Bunu ölçmek için kullanılan indeksler
Farklı ulusların insan sermayesini ölçmek ve aralarında karşılaştırma yapabilmek için temel olarak iki endeks bulunmaktadır.
ilk olurdu Her yıl dünya çapında insan sermayesinin değeri hakkında rapor veren Davos Forumu'nun. Dünya endeksi, Küresel İnsan Sermayesi Endeksi veya GHCI'dir ve her ülkeye 0 ile 100 arasında bir puan verir (bu çalışmaya 100'den fazla kişi katılmaktadır). Son yıllarda en iyi göstergeye sahip ülke Finlandiya olurken, en kötü skor Moritanya oldu.
Öte yandan, bulacağız Bu kuruluş tarafından ilk kez 2018 yılında yayınlanan Dünya Bankası İnsan Sermayesi Endeksi. Bu endeksi oluşturmak için, çocuklar ve gençler için eğitim ve sağlık hizmetlerine ayrılan her ülkenin GSYİH'sine göre yatırım dikkate alınır.

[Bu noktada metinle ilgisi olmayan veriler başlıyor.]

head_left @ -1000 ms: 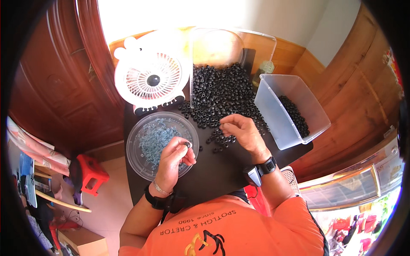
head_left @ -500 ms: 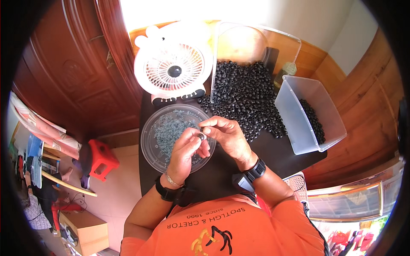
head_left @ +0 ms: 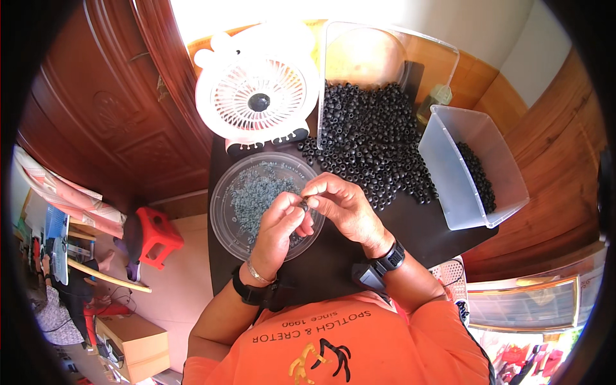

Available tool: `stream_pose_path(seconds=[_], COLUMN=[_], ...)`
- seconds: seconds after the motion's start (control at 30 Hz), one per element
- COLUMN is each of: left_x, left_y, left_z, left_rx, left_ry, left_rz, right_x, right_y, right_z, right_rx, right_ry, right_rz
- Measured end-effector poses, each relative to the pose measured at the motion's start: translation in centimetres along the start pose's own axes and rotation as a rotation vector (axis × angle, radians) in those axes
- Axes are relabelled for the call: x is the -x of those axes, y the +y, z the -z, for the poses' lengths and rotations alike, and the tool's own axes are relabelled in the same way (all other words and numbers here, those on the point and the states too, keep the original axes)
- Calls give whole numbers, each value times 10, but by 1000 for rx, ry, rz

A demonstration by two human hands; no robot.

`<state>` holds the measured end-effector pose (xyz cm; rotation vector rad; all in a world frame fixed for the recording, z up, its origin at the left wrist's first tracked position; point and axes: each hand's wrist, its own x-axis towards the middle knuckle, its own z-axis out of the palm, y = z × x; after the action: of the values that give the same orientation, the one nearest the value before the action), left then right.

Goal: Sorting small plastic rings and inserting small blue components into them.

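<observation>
Over the near right rim of a round clear tub (head_left: 221, 234), my two hands meet. My left hand (head_left: 274, 232) pinches a small round black part (head_left: 304, 205) between thumb and finger. My right hand (head_left: 351, 217) is closed in a pinch right at that part; its fingertips hide whatever tiny piece may be between them. Many small pale blue-grey pieces (head_left: 256, 196) lie in the tub. Beyond my right hand spreads a large heap of black ring-like parts (head_left: 378, 141), of the same look as the one held.
A white animal-shaped fan (head_left: 256, 96) stands behind the tub. At the right, a translucent bin (head_left: 455, 199) tilts on its side with black parts inside. A clear-framed container (head_left: 322, 77) surrounds part of the heap. A red stool (head_left: 160, 237) stands on the floor at left.
My right fingertips have come down onto the black part in my left hand, covering more of it. The whole view has shifted slightly.
</observation>
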<state>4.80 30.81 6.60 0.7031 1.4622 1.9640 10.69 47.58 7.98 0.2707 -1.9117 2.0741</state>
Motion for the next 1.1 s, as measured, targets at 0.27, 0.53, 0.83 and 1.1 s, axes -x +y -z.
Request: stream_pose_path(seconds=[0.27,0.53,0.83,1.1], left_x=[-1,-1,4,4], left_y=[-5,0,-5,-8], left_z=[4,3,-6,-9], left_rx=[-97,22,75,59], left_ry=[-13,60,99,92], left_rz=[-26,-11,5,-42], right_x=[-1,2,7,7], right_y=[-10,-9,-2,-2], right_z=[5,-9,-22,-20], right_rx=[421,600,766,883], right_ry=[-42,30,186,163], right_rz=[111,251,384,459])
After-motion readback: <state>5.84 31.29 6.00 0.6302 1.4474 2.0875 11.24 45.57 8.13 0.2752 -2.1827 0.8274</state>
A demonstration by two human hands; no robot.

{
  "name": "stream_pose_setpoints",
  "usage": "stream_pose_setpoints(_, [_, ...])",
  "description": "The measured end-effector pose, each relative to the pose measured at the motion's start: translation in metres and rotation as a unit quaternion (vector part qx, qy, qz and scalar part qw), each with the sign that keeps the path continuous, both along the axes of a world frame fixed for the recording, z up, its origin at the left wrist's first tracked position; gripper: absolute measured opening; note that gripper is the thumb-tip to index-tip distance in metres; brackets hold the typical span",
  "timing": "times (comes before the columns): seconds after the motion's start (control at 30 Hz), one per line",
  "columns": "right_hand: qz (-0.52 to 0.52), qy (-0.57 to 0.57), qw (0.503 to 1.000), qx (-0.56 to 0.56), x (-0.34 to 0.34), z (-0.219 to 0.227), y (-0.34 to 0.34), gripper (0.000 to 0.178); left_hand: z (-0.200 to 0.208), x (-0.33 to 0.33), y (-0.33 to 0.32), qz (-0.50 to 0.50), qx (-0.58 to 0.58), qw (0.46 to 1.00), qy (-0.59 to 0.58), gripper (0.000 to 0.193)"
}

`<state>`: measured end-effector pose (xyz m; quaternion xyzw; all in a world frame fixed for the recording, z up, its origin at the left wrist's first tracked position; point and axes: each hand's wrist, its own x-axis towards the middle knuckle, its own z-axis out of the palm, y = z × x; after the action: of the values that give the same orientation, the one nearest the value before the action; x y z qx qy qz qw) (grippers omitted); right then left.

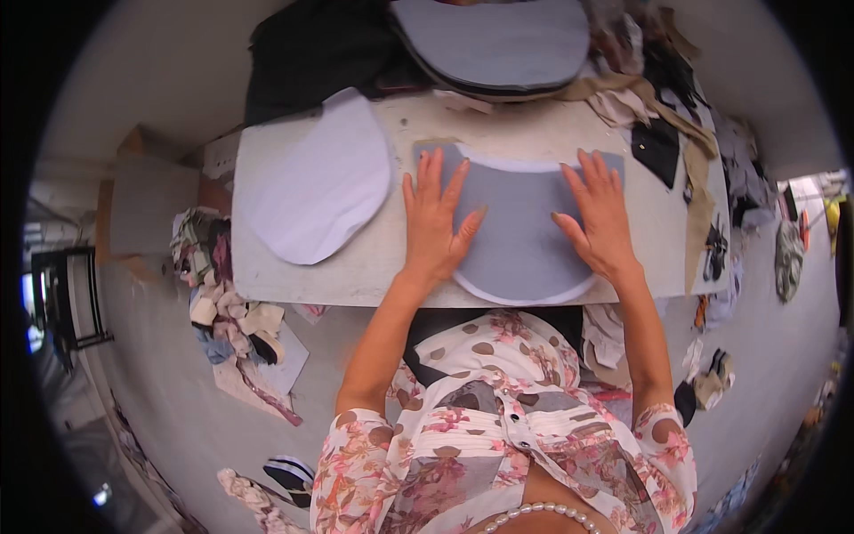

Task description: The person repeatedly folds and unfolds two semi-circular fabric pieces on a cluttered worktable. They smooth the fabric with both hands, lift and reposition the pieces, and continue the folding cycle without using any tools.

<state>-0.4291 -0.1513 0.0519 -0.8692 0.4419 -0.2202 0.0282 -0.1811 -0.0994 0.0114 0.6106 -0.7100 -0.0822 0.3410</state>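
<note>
A grey fabric panel (511, 227) lies flat on the white table, with a white layer showing along its curved upper and lower edges. On its left side rests my left hand (436, 218), palm down with the fingers spread. My right hand (598, 214) lies the same way on the panel's right side, thumb pointing inward. Neither hand grips anything. To the left of my left hand is a loose white curved cut piece (320, 191), lying flat. A stack of grey curved panels (498, 43) sits at the table's far edge.
Black fabric (325, 58) is heaped at the far left of the table (347, 280). Tan strips (698, 214), a black scrap (656, 151) and small scissors (714, 252) lie along the right side. Fabric scraps (236, 320) are piled on the floor at left, near a cardboard box (151, 209).
</note>
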Motion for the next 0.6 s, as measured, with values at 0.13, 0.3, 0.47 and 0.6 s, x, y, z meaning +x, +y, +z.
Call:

Elde edilen sonuç 0'dan 1'e giden bir değerdir ve bunun gösterdiği farktır (1'e göre, bu Toplam) hem sağlık hem de eğitimin ideal olması için her ülkenin yatırım yapması gereken GSYİH'nın toplamı.

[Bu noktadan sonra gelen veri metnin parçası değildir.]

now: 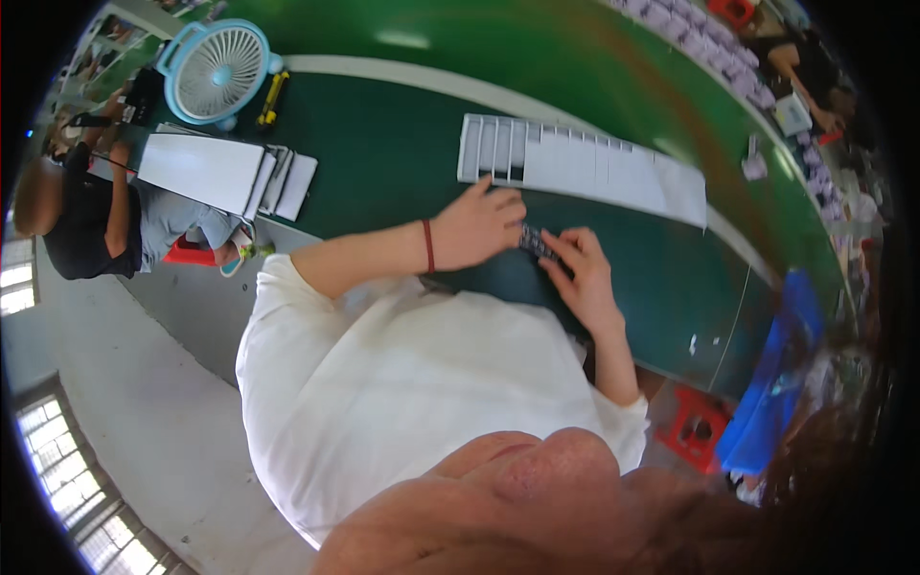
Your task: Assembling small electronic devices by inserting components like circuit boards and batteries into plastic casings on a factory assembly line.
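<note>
Between your hands lies a small, dark, oblong piece with pale marks (537,241), slanting from your left fingers down to your right ones. Your right hand (582,271) has the near end of it pinched between thumb and fingers, with the other fingers bent. Your left hand (491,222) meets the opposite end, its back turned up and its fingers partly curled; you cannot tell from here whether those fingertips press together on the piece or only steady it. A dark red band (428,246) circles the wrist behind that hand.

Just beyond your grip is a long white slotted tray (464,151), running from above your left fingers away to the right. Its left slots show open gaps, while white flat surfaces fill most of the remaining length. Under all this is the dark green tabletop (374,144), with small white scraps (693,343) on it, to the right of your grip and nearer your body.

Well to the left of your grip are stacked white panels (201,171); past them, farther from you, stand a blue fan (220,75) and, just beside it, a yellow-and-black tool (273,99). Beyond the panels sits a co-worker in a dark top (88,225). Well to the right of your grip, toward you, are a red stool (692,429) and a blue sheet (774,379).
</note>
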Tool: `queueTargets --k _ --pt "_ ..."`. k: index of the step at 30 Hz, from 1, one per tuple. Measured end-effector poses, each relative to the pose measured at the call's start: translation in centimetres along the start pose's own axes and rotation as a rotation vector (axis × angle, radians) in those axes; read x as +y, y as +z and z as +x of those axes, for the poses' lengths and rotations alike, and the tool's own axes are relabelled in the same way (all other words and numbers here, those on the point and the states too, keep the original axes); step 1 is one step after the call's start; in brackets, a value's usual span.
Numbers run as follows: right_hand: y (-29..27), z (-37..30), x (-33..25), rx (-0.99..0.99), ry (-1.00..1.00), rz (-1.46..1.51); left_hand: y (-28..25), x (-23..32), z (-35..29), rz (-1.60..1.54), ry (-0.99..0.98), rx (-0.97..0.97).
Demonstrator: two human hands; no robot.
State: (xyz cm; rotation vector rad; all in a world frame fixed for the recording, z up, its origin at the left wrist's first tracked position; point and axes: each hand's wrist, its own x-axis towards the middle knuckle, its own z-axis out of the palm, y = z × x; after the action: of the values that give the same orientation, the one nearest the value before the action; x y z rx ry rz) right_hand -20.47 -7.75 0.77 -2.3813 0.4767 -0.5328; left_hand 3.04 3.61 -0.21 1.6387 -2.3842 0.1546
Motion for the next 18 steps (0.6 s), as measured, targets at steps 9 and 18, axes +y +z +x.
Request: queueTargets --k 9,18 --pt "-1.5 2.1 -0.5 -0.051 -0.091 -0.099 -1.0 -0.7 -0.4 -0.467 -0.152 0.167" --pt "-0.5 2.5 -0.5 -0.105 -0.075 -0.012 -0.7 -0.6 -0.6 -0.464 -0.148 0.201"
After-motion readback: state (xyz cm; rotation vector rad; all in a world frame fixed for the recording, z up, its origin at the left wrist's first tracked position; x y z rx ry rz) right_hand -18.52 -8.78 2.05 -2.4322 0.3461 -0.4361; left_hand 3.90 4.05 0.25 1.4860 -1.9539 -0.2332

Bunu daha iyi anlamak için pratik bir örnek kullanacağız. Bu göstergede, HCI (İnsan Sermayesi Endeksi), İspanya 2019 mali yılında 0,74 elde etti ve bu nedenle, diğer ülkelerle genel karşılaştırmada 32. sırada yer aldı. Bu rakamın anlamı, İspanya'nın %26'sını (0.74'ten 1'e çıkarılarak elde edilen) yatırması gerekeceğidir. GSYİH, gençliğe yönelik sağlık ve eğitim hizmetlerinin en iyi olmasını istiyorsa mümkün.

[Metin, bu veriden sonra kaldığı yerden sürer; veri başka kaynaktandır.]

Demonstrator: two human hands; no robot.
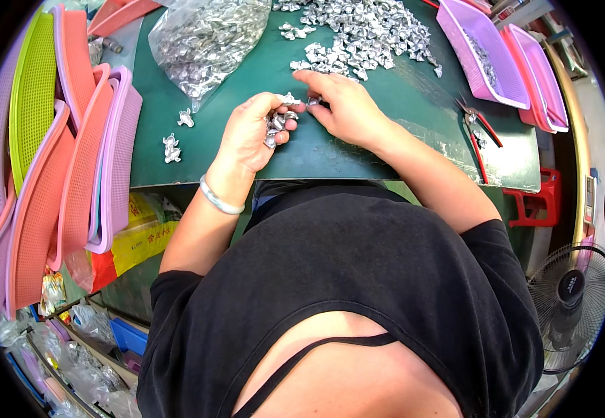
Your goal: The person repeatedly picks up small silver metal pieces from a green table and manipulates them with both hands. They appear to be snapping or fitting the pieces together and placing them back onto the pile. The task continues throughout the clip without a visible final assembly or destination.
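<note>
Over the near part of the green table, my left hand [245, 132] is closed around several small silver metal castings [279, 125], with one pinched at its thumb tip. Close beside it, my right hand [351, 110] has its thumb and curled fingers on another silver casting [313, 101], while its index finger stretches toward the pile. Most of that piece is hidden by the fingers. A large heap of the same castings [372, 35] lies just beyond my hands. Two single figure-shaped castings [171, 149] rest on the table left of my left hand.
A clear plastic bag full of castings [201, 49] sits at the back left. Red-handled cutting pliers [480, 132] lie open at the right. Beyond them stands a purple basket [480, 59] with castings inside. Stacked plastic baskets [80, 160] line the left side; a fan [571, 306] stands at right.
</note>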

Bunlar iki ana endeks olmasına rağmen, sadece bunlar değil. Örneğin, The Lancet tarafından geliştirilen bir gösterge olan beklenen insan sermayesini veya beklenen insan sermayesini de bulabiliriz., önde gelen bir İngiltere tıp dergisi. Bu endeksin sağladığı, beşeri sermaye için tahmini bir yaşam beklentisidir ve 195 farklı ülke için 1990'dan 2016'ya kadar hesaplanmıştır.
GHCI'de olduğu gibi, son yıllarda en pozitif değere sahip ülke 28.4 rakamıyla Finlandiya oldu. Buna karşılık, Nijer, beşeri sermayede yalnızca 1,6 yıllık yaşam beklentisi elde ederek, en kötü orana sahip ülke olacaktır.
Bibliyografik referanslar:
- Chiavenato, İ. (2011). İnsan kaynakları yönetimi. Organizasyonların insan sermayesi. Mc Graw Tepesi.
- Madrigal, B.E. (2009). İnsan ve entelektüel sermaye: değerlendirilmesi. Venezuela Dergi İşçi Gözlemevi.
- Şen, A. (1998). İnsan sermayesi ve insan kapasitesi. Ekonomi defterleri. Santa Fe de Bogota.
- Serrano, L. (1996). İnsan sermayesi ve verimlilik göstergeleri. Uygulamalı Ekonomi Dergisi.
- Villatoro, P. (2005). Şartlı nakit transferi programları: Latin Amerika'daki deneyimler. CEPAL İnceleme.